Shields describes herself as “ballet-trained, with a modern sensibility”—and feels that her perspective and experience mesh well with Juilliard students. And choreographing for a large cast (she has 23 here) suits her. “I tend to like doing big group pieces. I like playing with space and manipulating large groups of people,” she said. “I tend to do a lot of fast footwork. I came in with a lot of prepared material I could throw at them; I wanted to see how fast they could go!”
The music is Visions and Miracles, a 1997 score for string orchestra by Christopher Theofanidis, an American composer who’s on the faculty of the Yale School of Music. “It’s pretty formal, in three movements. The string orchestra sound is really appealing to me. I think it’s really smart, really exciting—and really danceable,” Shields added.
Jarek Cemerek, who’s choreographing for the 17 fourth-year students, also had a specific composer in mind: Ondrej Dedecek, a fellow Czech, with whom he’s collaborated on three previous works. Dedecek composes electronic scores, creating individual instrument sounds himself and then mixing them.
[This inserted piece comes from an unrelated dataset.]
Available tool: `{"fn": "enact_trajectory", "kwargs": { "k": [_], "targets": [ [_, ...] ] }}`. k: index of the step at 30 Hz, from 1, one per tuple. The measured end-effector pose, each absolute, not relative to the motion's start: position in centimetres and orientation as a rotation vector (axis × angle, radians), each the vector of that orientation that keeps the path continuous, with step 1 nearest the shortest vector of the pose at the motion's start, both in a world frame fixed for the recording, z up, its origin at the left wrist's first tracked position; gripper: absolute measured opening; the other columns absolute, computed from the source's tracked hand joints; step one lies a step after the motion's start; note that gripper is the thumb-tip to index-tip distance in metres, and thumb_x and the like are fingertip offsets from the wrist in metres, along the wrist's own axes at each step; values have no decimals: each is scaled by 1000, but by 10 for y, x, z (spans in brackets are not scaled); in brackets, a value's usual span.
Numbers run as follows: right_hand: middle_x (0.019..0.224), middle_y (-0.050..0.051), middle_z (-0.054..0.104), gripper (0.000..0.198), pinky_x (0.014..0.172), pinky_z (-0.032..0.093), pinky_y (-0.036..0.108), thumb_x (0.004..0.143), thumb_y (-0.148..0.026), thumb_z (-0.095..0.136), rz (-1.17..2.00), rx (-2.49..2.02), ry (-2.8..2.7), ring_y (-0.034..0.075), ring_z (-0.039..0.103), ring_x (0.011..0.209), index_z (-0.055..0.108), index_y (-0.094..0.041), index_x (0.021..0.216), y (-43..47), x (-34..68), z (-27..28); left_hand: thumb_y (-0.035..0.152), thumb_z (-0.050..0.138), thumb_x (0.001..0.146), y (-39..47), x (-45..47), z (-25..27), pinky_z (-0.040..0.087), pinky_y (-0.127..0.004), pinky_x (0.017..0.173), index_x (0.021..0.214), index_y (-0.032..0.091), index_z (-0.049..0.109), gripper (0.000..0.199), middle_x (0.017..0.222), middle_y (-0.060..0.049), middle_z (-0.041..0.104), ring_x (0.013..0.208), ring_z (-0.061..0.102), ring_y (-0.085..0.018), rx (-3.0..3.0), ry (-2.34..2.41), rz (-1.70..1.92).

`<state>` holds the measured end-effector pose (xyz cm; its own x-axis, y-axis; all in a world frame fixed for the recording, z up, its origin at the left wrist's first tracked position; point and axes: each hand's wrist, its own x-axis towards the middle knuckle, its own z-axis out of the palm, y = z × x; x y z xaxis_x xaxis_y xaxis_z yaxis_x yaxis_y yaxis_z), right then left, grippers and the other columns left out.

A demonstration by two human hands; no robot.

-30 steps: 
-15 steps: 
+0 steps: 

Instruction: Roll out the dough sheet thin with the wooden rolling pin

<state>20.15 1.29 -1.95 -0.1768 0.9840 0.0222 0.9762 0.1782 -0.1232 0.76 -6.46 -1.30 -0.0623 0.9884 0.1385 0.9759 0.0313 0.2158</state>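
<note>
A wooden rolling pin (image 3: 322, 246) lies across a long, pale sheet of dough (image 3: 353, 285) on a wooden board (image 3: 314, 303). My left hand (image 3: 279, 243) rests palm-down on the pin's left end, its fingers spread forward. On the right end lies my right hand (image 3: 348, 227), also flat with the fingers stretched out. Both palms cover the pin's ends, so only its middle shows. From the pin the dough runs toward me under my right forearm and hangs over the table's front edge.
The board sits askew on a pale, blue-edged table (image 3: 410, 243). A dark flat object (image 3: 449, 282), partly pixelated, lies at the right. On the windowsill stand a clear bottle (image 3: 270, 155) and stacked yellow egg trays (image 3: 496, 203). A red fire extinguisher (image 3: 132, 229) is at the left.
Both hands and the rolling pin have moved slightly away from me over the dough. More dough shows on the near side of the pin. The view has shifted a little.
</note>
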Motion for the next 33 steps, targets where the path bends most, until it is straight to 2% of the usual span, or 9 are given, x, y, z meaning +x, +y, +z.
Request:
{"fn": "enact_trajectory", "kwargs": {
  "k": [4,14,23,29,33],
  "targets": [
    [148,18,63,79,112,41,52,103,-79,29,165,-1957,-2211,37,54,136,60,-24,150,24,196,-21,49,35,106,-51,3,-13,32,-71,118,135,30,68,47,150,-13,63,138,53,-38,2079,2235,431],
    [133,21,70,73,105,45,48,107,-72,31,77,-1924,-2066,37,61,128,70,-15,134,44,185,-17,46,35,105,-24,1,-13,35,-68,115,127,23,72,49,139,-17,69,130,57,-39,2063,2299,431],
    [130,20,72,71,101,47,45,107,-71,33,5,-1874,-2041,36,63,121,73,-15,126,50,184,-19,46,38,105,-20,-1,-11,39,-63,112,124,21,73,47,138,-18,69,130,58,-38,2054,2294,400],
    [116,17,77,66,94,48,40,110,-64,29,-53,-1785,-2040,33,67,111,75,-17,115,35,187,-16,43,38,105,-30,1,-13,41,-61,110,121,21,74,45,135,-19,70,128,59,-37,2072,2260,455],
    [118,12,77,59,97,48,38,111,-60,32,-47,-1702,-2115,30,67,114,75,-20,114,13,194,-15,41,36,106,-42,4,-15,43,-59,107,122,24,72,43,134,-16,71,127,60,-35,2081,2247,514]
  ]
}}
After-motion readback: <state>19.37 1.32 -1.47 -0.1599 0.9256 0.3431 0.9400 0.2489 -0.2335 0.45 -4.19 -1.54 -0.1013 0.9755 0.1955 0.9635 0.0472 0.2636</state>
Cemerek has performed with companies in Switzerland, Ireland, and Denmark, where he also co-founded a contemporary company. Now working as a freelance choreographer, he has commissions all over Europe, and in October, his Void, for the edgy London troupe Ballet Boyz, was part of City Center’s Fall for Dance Festival. Cemerek’s influences include Jiri Kylian and Hofesh Schechter, whose choreography he has performed, and he has made a serious study of the American post-modernist Steve Paxton, who developed Contact Improvisation
Cemerek’s connection with Juilliard was initiated by two of last year’s graduates, who took a workshop with him in Dresden. On a subsequent visit to New York, Cemerek said, “Larry [Rhodes] offered to have me give a trial class for the students,” and an offer to participate in New Dances soon followed. Cemerek said his Juilliard work would be about youth—“who young people are, not what we imagine they should be. They are going to introduce themselves, a little bit, on stage. There’s the idea that for them, there is hope for the future.” Cemerek was planning seven overlapping sections with selected additional, contrasting music to suit the choreography’s varied textures. So the score for the dance now incorporates electronic music by Ondrej Dedecek and additional music by Icelandic composer Olafur Arnalds and the Bosnian band Dubioza Kolektiv. “They are really crazy guys, they sing about having fun,” he said.